**Required action**.
How many lines below contain the string "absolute"? Reply with the figure and no further words.
**** Supplied material
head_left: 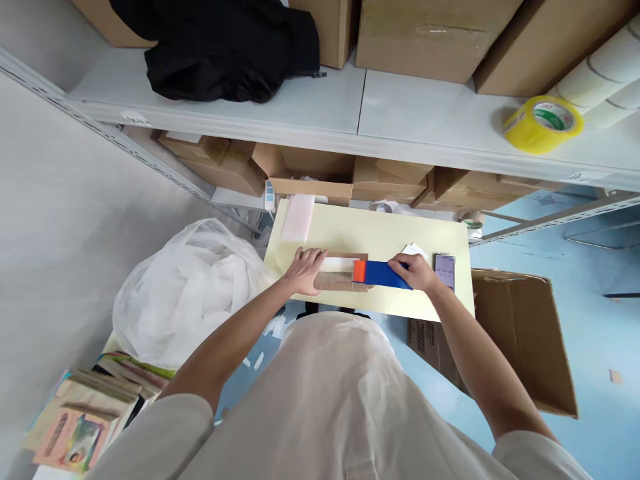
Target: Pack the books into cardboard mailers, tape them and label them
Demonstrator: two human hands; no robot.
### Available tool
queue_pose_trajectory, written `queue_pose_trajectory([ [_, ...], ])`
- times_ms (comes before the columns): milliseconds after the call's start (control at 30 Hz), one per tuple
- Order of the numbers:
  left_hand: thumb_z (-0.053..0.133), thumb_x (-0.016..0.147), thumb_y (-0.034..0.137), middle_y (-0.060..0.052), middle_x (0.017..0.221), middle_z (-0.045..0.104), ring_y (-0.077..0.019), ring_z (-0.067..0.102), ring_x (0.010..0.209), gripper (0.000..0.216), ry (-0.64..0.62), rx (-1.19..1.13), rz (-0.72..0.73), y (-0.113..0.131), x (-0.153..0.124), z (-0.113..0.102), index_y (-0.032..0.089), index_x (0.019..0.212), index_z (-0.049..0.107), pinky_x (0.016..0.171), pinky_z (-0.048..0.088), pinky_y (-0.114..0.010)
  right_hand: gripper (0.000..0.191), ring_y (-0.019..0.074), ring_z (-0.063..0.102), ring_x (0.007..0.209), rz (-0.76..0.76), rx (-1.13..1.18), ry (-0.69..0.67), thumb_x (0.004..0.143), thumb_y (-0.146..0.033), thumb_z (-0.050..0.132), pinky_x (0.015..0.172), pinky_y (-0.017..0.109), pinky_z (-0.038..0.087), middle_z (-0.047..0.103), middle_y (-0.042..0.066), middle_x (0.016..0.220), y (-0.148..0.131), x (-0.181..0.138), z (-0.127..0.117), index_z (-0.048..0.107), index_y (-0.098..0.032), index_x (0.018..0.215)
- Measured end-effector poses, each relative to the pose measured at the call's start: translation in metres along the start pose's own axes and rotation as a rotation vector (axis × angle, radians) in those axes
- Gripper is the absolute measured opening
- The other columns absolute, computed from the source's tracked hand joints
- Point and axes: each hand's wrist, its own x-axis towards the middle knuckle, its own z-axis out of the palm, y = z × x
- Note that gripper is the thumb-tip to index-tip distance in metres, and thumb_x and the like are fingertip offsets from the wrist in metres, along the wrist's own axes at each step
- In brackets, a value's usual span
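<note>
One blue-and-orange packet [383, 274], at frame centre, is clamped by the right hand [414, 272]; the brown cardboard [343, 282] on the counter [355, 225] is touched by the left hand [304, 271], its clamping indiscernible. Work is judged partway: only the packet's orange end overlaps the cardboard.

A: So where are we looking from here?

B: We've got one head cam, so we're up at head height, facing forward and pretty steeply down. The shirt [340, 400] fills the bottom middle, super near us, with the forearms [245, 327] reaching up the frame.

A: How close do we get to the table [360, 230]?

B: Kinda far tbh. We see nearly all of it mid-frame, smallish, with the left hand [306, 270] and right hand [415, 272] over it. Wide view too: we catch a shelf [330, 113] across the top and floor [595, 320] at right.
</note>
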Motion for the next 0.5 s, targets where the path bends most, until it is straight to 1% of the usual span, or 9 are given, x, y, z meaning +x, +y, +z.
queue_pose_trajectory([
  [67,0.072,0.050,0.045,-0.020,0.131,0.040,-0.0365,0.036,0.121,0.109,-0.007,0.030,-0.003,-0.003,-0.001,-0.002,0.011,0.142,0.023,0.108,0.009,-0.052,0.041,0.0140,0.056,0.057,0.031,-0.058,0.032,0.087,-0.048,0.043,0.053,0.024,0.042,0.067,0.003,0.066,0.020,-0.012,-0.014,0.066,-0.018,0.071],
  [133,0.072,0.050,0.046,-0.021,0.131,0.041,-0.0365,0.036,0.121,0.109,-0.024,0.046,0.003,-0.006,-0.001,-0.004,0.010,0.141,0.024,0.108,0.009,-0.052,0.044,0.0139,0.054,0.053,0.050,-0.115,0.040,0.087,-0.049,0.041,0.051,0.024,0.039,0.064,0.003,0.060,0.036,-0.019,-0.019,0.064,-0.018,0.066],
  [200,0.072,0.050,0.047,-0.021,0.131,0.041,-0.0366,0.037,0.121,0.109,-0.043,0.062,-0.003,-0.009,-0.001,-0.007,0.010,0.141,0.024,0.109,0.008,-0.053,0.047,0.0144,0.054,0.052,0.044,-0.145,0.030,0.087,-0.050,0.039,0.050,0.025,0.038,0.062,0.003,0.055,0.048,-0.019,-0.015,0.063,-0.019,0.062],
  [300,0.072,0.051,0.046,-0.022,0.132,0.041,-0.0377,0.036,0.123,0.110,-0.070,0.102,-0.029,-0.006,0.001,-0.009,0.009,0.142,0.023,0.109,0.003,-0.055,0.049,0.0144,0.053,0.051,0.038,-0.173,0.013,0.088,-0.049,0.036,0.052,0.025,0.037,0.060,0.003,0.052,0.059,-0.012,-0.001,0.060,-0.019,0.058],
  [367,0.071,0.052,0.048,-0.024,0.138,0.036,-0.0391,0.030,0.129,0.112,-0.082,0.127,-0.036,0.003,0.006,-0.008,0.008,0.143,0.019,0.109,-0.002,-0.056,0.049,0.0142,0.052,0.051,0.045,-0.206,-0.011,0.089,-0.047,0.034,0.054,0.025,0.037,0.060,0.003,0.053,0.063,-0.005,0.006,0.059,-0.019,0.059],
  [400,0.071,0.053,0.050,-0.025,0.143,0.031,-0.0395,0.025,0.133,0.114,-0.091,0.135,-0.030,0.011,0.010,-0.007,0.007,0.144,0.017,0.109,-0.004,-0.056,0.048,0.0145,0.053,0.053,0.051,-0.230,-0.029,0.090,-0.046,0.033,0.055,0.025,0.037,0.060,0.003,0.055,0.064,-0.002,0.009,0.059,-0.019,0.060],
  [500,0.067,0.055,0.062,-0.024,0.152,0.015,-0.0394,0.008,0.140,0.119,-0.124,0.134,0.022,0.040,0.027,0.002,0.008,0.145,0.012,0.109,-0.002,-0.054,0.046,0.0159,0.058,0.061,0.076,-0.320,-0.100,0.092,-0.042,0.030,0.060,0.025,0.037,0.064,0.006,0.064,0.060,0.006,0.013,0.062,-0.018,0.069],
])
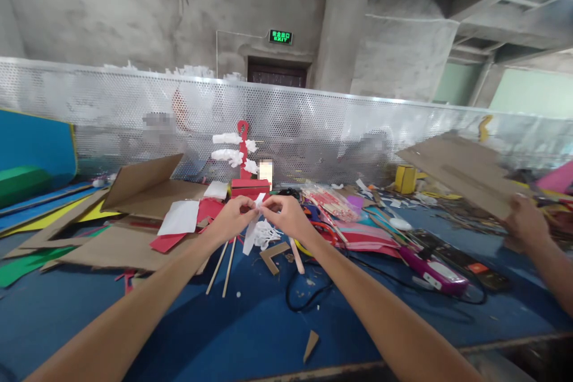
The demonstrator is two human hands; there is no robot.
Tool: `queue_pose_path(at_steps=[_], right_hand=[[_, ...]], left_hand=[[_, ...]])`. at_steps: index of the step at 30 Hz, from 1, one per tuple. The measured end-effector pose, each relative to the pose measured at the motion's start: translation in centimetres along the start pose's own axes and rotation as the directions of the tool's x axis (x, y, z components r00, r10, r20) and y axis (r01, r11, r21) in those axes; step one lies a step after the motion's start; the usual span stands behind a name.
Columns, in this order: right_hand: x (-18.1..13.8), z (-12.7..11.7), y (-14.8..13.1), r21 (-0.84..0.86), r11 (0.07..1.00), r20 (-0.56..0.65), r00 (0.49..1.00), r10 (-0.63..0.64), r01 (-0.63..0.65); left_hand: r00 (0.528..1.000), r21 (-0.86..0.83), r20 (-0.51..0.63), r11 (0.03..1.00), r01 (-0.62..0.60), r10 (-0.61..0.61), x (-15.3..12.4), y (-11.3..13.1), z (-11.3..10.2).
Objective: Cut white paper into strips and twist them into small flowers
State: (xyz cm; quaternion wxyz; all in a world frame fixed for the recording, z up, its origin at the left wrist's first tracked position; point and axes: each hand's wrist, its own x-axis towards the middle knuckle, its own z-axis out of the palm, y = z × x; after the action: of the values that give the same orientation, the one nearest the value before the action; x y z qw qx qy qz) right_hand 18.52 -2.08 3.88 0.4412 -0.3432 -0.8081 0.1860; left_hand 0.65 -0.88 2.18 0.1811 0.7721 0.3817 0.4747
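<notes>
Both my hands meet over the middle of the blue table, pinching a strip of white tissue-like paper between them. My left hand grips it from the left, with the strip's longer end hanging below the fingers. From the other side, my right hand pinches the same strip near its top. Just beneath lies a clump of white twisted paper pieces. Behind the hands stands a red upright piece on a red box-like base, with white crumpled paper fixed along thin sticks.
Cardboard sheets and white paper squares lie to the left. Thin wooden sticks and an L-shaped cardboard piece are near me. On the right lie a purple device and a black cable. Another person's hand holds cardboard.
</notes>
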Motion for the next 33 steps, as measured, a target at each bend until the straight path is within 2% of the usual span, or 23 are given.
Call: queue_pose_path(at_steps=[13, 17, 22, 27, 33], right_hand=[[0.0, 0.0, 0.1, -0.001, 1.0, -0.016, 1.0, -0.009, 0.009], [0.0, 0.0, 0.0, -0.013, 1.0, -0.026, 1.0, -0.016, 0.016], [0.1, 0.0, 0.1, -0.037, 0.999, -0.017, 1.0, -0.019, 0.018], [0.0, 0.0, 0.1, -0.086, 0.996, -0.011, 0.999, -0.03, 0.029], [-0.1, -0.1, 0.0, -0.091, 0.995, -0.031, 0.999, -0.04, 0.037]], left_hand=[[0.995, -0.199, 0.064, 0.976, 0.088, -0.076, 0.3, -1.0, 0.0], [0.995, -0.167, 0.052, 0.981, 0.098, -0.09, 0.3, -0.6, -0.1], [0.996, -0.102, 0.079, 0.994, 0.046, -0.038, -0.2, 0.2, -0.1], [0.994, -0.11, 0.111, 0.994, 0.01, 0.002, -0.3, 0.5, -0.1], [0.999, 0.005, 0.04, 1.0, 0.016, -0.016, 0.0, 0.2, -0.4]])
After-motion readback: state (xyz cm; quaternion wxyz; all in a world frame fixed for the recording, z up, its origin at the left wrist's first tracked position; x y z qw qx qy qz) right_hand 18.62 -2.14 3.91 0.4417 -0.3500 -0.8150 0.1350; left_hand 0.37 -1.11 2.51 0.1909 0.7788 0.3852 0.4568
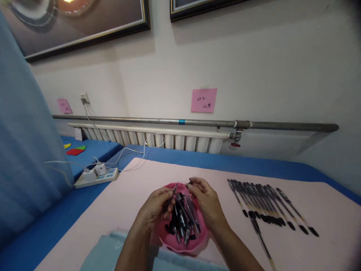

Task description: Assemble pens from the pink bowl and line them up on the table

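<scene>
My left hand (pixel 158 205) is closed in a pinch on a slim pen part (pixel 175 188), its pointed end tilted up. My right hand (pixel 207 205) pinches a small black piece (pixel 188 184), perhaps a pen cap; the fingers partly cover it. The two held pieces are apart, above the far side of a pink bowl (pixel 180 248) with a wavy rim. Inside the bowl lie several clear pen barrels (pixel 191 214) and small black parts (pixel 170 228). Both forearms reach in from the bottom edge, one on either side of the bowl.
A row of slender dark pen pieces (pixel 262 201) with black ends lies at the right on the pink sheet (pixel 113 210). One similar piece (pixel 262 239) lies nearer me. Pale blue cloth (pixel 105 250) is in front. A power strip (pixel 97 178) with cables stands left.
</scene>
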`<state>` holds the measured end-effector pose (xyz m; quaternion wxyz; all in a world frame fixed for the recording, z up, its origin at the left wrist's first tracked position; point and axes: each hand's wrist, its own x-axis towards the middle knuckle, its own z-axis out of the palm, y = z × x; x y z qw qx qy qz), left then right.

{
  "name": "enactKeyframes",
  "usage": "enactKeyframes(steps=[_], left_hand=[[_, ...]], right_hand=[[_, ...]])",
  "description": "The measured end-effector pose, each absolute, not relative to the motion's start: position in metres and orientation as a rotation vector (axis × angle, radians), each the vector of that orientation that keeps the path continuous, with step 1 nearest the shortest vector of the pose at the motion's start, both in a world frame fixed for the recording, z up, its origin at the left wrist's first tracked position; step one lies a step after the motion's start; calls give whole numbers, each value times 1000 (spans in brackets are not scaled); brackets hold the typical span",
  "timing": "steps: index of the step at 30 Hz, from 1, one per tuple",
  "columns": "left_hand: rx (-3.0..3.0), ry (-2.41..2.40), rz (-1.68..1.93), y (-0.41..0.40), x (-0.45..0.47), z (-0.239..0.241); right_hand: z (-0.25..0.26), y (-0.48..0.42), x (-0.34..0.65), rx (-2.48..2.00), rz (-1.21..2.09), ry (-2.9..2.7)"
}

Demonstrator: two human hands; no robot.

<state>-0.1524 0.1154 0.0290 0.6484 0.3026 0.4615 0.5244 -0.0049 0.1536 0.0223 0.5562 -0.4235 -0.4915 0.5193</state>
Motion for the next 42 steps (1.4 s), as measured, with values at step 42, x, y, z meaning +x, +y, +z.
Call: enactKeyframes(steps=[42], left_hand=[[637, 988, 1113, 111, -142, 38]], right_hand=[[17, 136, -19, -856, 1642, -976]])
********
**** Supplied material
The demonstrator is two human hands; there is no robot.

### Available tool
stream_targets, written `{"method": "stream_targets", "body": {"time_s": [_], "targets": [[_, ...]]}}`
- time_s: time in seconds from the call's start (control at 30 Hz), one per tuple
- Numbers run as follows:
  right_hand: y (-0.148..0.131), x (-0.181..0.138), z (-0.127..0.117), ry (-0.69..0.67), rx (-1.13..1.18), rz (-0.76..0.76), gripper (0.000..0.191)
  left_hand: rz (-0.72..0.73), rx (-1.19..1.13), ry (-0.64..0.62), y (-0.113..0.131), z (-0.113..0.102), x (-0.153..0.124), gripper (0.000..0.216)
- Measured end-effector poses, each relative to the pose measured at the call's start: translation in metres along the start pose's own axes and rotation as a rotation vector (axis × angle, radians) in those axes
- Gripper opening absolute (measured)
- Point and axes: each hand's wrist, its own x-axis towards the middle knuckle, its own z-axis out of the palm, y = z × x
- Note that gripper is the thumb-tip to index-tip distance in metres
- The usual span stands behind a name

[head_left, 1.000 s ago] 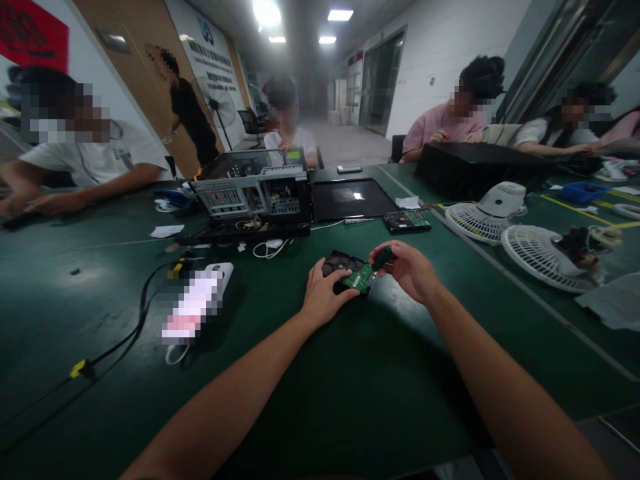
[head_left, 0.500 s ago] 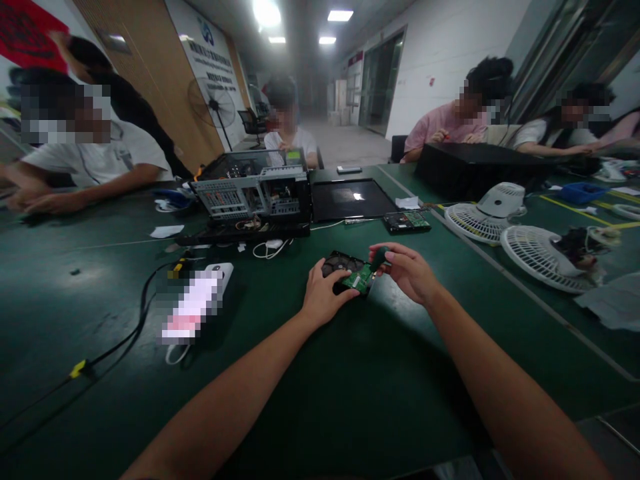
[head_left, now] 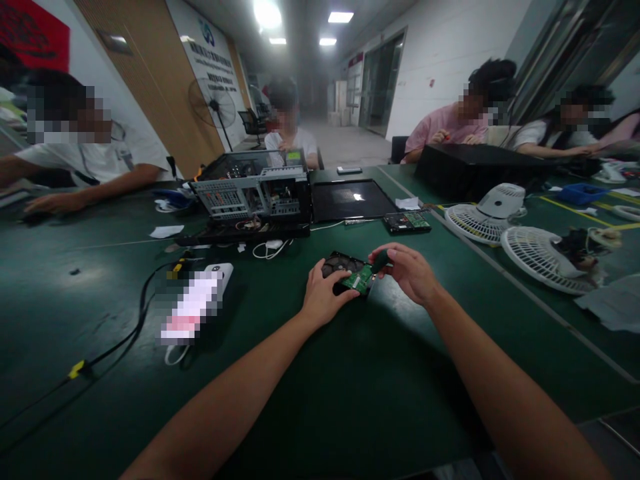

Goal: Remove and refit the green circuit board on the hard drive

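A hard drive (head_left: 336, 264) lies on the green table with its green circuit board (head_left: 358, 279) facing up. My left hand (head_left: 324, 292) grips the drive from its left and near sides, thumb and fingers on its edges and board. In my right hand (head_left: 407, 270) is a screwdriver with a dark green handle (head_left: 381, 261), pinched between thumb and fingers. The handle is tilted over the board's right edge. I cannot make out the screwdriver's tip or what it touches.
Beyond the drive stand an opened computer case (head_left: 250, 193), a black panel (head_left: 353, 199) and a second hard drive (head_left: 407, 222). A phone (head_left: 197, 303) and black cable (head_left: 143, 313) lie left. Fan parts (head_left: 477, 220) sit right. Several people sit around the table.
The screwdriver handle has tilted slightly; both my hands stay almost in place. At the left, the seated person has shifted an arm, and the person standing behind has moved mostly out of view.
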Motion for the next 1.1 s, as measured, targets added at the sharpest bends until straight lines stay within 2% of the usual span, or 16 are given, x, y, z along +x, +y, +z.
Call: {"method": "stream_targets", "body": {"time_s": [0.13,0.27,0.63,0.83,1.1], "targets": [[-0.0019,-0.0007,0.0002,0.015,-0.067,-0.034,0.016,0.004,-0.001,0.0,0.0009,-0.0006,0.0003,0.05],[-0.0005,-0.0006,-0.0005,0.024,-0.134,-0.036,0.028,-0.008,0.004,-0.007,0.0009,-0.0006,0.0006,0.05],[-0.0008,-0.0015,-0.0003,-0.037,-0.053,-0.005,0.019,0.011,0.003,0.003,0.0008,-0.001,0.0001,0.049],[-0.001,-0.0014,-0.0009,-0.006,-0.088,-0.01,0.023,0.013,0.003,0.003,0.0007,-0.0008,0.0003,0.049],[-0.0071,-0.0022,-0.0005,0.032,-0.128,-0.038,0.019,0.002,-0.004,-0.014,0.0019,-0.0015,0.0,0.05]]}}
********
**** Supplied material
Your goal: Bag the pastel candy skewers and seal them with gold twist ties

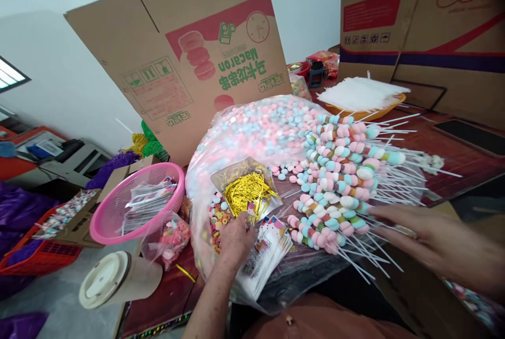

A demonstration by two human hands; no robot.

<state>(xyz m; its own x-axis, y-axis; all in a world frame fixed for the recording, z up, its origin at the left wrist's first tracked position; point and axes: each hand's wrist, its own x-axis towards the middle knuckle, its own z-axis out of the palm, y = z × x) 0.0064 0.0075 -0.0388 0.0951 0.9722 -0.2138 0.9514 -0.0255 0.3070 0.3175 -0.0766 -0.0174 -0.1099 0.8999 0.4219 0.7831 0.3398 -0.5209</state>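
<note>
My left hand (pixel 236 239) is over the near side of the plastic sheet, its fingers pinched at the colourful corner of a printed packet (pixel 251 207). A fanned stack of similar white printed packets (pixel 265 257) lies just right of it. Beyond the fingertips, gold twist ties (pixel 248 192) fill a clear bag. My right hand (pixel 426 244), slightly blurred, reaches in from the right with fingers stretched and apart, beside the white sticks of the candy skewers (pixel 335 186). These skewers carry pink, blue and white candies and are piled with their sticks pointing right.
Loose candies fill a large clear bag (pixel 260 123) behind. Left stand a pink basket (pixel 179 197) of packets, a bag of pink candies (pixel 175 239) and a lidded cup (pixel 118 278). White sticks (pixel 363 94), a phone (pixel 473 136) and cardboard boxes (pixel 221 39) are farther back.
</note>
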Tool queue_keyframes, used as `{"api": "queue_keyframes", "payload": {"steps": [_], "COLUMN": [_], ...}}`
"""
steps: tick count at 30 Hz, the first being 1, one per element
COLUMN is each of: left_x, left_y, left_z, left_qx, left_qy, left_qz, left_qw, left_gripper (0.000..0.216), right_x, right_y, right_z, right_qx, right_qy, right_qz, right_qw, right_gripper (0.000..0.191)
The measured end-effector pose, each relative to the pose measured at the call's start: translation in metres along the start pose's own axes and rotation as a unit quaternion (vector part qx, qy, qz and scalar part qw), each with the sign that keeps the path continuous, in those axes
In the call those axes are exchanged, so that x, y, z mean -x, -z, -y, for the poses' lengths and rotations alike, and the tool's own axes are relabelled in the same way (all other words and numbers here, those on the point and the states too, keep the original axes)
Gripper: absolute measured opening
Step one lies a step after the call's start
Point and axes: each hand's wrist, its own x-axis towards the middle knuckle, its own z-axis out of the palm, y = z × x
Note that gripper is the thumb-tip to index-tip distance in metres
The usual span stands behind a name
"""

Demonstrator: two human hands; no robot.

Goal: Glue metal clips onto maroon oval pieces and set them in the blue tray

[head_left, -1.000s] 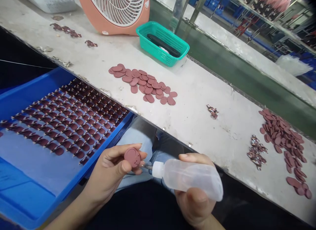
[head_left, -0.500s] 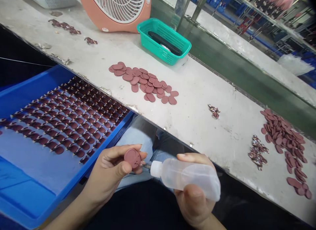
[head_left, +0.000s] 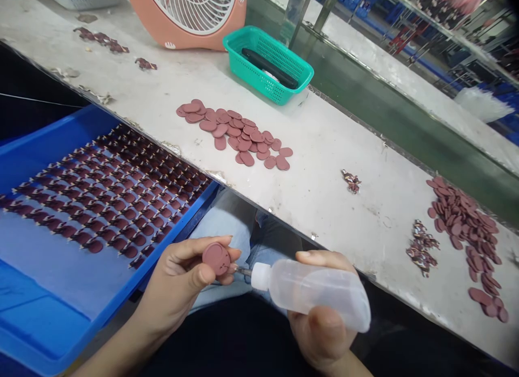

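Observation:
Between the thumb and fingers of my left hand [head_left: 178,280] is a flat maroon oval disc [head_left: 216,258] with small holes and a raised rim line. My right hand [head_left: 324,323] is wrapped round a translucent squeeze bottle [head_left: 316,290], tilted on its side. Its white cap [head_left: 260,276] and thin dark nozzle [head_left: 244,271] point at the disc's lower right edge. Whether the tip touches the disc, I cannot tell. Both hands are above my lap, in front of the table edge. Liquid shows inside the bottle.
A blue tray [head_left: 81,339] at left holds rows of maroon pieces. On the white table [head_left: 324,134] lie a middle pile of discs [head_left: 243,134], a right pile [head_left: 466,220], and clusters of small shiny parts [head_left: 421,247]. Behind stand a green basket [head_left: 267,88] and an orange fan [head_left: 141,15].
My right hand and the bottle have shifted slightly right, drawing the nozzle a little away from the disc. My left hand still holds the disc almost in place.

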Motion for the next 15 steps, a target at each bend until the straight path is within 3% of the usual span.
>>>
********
**Written answer**.
5